Some researchers even fear being sued after publication for having violated copyright rules, says Marie Timmermann, EU legislation and regulatory affairs officer at Science Europe, which represents research organisations across the continent. "It's not clear that the legal access they have gives them the rights they need" to mine content, she adds.
This matters for European research because it arguably puts academics at a disadvantage compared with the US, where the situation is seen as less restrictive. For example, the US has no equivalent of the EU database regulations that give their owners special protections against having their data reused.
Perhaps understandably, publishers have sought to hang on to control over their data. "Data is the new fuel right now," says Natalia Mileszyk, a public policy expert at Communia, which lobbies for a reduction in copyright protections.
Meanwhile, an important legal precedent was set in a landmark US court case dating from 2005 that gave Google the right to mine the content of millions of books without the permission of authors, in order to create a vast searchable library. “If you hinder research in Europe, you risk losing research to other parts of the world,” Timmermann says.

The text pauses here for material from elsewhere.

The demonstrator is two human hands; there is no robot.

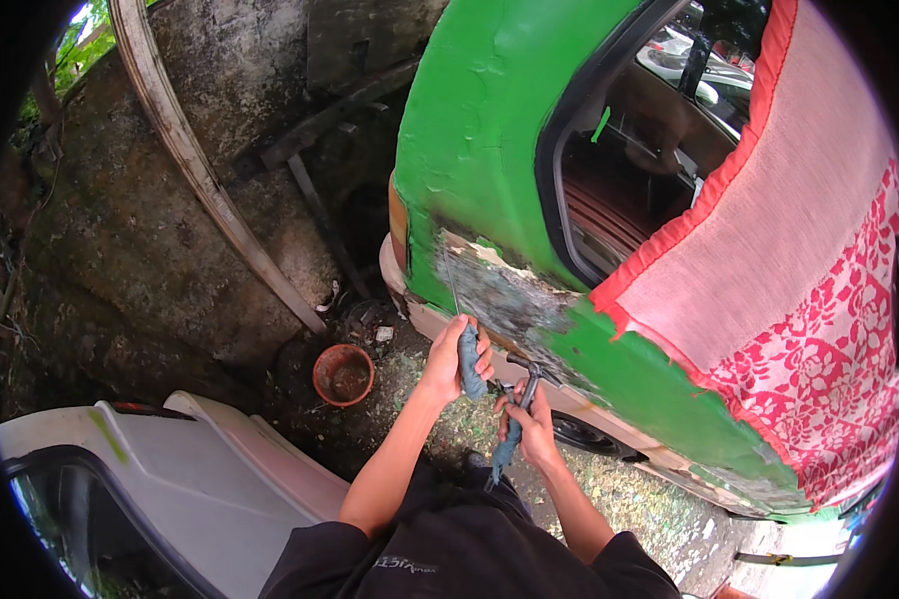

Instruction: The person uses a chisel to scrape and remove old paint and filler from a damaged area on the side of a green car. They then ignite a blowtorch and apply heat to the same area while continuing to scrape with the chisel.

But academics in Europe could soon be granted an exemption from the need to worry about infringing copyright by a new EU directive currently being scrutinised by the European Parliament. As well as making life easier for scientists, the European Commission hopes a blanket exemption across the EU will smooth cross-border collaboration. At the moment, EU member states are free to enact their own exemptions, but so far only the UK has done so.
But campaigners say the exemption as it stands is much too narrow. It would apply to "research organisations" – defined as acting on a not-for-profit basis, and with a "public interest mission" – carrying out "scientific research".
If only not-for-profit universities are exempt, they fear that this might cause problems when universities want to work with established companies, or help students and researchers to spin out startups that use data mining to create new digital products. In its current form, the directive would “create a grey zone for public-private partnerships”, Timmermann says. It would mean "we end up with partners with different rights – that causes too much uncertainty", she adds.
Another concern is that an exemption for academics might not stop publishers restricting how researchers use their databases. Some big data owners have stipulated that researchers mine their data using the publishers' own software and servers.
"This is limiting...if a researcher wants to access the data in a new way," says Borrell-Damián. "What is very important is that researchers need to be able to mine using their own algorithms," she continues. But she believes it is unclear whether the new exemption would allow this kind of flexible access.
Nor it is clear it will stop publishers charging "an excessive price" for access, Borrell-Damián argues; a database might technically be "open" for researchers to use, but the price prohibitive.
For now, observers hope that the directive will come into force next year – or possibly at the end of 2017 if European legislators act quickly. It may not be perfect in the eyes of research organisations, but it should make managing the overwhelming flow of new data with the aid of machines that little bit easier.